All that should be output is the block of lines below from the line with "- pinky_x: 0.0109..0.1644" to the line with "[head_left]", both included, exactly as written.

§ §

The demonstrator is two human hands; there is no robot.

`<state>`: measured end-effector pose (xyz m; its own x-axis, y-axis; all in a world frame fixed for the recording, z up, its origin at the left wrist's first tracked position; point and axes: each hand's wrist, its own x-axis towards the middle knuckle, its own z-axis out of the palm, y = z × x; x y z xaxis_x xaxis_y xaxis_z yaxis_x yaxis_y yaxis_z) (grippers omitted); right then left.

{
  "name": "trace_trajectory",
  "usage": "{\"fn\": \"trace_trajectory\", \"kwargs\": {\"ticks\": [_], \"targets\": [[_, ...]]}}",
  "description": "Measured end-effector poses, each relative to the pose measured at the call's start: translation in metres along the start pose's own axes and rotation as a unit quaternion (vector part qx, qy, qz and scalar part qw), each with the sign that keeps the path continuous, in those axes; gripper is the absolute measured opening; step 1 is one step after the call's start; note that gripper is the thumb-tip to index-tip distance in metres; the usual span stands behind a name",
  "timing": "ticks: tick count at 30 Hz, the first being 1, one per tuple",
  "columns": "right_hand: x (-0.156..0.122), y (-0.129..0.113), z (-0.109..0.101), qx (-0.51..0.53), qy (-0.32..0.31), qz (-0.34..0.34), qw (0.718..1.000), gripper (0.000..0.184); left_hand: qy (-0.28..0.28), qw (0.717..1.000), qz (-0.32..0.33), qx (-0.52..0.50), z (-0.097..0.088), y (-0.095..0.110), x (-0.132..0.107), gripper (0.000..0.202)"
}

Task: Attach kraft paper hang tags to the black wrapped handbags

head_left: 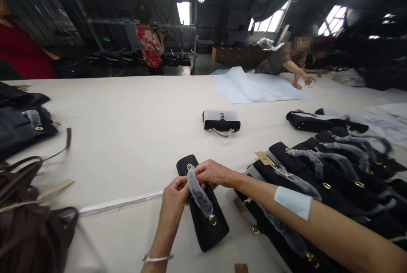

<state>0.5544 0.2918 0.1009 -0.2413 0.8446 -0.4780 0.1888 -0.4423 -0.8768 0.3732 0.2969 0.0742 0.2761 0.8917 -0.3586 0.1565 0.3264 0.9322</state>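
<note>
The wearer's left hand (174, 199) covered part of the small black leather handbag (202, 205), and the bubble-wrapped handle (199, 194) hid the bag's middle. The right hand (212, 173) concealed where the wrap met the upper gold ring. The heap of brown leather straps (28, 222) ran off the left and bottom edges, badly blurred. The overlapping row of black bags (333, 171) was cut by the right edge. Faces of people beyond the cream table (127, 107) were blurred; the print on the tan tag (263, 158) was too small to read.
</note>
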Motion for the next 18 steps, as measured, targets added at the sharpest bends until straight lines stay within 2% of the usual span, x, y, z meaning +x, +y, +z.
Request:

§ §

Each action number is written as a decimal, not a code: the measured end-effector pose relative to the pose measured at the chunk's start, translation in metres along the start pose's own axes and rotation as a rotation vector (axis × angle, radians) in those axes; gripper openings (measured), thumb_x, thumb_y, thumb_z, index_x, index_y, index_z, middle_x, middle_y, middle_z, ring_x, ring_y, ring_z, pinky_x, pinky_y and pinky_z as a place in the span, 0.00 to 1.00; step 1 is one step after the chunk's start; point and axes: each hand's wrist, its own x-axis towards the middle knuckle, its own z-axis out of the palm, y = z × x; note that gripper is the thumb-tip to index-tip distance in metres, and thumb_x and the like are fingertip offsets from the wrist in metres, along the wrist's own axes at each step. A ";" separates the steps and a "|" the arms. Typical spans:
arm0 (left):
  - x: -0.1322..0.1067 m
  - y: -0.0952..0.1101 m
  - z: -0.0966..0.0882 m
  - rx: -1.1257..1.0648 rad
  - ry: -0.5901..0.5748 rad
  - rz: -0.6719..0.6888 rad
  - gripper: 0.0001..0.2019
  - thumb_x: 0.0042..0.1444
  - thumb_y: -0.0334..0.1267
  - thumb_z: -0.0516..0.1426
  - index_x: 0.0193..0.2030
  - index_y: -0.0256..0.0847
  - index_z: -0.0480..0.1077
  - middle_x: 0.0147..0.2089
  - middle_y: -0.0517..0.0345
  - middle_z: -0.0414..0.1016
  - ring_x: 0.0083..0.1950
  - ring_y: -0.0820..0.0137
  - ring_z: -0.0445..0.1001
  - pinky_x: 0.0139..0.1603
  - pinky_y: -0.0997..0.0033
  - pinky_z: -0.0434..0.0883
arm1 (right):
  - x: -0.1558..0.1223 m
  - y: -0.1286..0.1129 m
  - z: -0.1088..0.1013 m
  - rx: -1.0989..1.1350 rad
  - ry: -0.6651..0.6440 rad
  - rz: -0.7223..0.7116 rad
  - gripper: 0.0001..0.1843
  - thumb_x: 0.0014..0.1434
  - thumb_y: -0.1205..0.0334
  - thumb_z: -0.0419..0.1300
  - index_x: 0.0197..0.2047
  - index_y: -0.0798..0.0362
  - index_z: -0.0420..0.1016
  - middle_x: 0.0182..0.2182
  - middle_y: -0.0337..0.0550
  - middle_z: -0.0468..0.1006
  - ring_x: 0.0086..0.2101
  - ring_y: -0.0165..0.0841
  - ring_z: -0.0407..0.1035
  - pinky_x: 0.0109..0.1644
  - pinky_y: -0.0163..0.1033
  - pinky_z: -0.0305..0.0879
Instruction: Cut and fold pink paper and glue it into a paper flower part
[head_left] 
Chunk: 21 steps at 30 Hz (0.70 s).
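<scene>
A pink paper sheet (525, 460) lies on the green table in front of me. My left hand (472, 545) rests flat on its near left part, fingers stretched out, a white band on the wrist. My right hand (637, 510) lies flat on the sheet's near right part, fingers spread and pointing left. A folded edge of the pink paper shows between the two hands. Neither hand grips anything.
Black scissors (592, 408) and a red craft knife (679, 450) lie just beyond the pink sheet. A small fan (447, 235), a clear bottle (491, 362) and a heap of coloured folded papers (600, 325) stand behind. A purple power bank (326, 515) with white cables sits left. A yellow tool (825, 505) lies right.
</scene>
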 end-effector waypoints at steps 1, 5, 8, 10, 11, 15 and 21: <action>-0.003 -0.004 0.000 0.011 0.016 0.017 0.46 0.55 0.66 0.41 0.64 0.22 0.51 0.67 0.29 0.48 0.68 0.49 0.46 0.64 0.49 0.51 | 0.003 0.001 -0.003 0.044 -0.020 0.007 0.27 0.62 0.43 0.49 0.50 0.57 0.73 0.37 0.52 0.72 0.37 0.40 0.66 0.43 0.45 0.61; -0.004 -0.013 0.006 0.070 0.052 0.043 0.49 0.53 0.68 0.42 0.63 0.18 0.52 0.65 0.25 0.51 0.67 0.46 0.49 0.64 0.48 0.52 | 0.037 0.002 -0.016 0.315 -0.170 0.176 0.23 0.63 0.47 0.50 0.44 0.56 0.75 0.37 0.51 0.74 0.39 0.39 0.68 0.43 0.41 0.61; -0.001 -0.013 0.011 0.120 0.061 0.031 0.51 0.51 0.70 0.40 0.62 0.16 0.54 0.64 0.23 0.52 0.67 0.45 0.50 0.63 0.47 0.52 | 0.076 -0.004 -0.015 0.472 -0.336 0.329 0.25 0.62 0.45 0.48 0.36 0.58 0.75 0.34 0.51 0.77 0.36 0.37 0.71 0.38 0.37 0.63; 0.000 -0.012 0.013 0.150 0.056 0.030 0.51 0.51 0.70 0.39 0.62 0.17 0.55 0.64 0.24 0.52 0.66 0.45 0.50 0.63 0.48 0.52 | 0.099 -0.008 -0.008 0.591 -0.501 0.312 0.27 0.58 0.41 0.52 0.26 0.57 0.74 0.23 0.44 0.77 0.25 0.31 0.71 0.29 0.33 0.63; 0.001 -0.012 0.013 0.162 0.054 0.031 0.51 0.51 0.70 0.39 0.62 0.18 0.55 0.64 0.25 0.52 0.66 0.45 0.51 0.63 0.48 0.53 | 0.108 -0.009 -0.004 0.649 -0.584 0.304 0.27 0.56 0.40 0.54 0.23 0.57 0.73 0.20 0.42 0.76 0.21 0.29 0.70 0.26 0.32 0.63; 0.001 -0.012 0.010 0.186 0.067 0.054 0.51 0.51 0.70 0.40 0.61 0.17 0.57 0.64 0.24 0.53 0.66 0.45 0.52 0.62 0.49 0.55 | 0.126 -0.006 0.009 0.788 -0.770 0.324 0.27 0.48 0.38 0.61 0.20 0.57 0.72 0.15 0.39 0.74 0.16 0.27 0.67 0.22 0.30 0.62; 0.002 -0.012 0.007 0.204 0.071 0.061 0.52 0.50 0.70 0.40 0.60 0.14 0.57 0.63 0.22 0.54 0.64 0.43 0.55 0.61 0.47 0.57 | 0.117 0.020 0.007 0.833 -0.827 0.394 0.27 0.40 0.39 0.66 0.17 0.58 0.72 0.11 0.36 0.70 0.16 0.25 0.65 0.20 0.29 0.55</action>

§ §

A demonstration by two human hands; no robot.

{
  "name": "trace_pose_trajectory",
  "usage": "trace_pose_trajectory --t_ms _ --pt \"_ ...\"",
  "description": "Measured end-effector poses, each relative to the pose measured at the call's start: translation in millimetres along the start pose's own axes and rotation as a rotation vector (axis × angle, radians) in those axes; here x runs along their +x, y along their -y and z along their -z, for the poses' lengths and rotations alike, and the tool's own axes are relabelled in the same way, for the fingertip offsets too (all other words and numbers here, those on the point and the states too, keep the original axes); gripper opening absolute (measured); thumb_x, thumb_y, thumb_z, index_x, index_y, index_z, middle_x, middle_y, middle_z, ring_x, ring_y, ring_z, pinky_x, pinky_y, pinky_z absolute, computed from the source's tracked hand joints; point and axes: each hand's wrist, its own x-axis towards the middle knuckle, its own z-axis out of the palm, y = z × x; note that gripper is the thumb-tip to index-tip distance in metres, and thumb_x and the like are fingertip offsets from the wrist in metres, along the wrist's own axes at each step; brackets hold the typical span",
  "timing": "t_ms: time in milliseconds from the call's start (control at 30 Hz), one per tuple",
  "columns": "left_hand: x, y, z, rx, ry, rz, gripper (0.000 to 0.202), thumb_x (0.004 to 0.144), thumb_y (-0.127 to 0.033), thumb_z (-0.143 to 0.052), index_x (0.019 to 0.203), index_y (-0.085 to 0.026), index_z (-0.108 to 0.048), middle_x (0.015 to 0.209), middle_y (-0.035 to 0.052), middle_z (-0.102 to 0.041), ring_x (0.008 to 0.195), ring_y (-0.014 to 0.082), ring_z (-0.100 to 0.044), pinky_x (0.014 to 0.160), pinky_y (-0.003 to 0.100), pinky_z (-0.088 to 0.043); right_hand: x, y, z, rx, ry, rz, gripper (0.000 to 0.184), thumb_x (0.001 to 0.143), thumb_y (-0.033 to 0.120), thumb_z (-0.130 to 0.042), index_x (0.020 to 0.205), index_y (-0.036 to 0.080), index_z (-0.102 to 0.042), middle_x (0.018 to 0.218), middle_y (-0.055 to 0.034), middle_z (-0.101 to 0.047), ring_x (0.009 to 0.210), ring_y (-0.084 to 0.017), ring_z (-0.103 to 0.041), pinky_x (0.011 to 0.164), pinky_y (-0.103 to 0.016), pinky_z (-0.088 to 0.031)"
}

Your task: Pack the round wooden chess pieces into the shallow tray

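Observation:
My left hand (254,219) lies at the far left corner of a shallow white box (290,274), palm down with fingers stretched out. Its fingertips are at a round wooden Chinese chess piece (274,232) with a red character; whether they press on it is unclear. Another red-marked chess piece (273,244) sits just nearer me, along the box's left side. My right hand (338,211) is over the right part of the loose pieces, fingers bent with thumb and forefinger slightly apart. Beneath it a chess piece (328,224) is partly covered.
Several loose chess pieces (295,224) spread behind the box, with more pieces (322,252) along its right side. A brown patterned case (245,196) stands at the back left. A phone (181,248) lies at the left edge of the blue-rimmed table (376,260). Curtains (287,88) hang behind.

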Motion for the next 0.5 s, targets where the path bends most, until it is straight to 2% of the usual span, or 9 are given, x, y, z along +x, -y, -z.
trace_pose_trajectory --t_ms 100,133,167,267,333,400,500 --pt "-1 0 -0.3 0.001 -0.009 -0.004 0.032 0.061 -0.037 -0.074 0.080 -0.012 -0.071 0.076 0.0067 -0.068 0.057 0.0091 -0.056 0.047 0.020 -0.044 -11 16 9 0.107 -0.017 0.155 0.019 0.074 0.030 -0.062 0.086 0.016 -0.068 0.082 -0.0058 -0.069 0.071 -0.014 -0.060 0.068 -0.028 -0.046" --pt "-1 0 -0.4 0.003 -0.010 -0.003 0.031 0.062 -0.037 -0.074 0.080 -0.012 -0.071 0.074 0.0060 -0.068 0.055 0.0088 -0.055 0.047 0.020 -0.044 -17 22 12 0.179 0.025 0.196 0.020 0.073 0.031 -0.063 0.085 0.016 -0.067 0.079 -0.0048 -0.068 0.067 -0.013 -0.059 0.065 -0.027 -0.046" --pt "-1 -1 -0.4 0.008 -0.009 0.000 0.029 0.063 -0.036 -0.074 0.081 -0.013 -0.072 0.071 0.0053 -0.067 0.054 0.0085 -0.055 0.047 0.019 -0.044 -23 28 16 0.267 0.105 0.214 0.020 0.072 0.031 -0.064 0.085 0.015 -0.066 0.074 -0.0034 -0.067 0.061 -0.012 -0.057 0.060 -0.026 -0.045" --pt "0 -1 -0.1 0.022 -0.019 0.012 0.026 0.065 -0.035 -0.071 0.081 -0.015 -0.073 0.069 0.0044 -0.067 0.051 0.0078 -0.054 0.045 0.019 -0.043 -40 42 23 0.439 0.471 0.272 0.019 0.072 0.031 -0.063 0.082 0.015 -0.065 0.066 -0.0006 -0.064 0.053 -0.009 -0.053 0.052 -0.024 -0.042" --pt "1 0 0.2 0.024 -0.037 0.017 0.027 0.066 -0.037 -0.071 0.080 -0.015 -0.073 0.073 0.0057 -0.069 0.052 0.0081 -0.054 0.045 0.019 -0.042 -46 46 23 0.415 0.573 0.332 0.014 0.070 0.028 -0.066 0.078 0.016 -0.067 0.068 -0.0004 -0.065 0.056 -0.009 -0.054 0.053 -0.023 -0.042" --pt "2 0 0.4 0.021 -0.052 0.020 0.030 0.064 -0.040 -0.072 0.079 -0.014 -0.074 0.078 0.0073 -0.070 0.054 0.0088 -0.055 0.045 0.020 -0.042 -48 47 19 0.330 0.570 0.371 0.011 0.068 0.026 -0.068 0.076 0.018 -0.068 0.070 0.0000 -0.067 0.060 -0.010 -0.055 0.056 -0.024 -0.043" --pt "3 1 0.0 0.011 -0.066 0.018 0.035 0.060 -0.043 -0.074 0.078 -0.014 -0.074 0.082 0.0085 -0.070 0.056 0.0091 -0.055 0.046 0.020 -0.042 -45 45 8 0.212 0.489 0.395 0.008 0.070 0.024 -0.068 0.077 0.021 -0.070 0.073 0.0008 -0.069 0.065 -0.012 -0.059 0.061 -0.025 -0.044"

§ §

ANSWER BOX:
  - pinky_x: 0.0109..0.1644
  - pinky_y: -0.0163..0.1033
  - pinky_z: -0.0305..0.0879
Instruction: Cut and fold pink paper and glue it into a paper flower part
[head_left] 

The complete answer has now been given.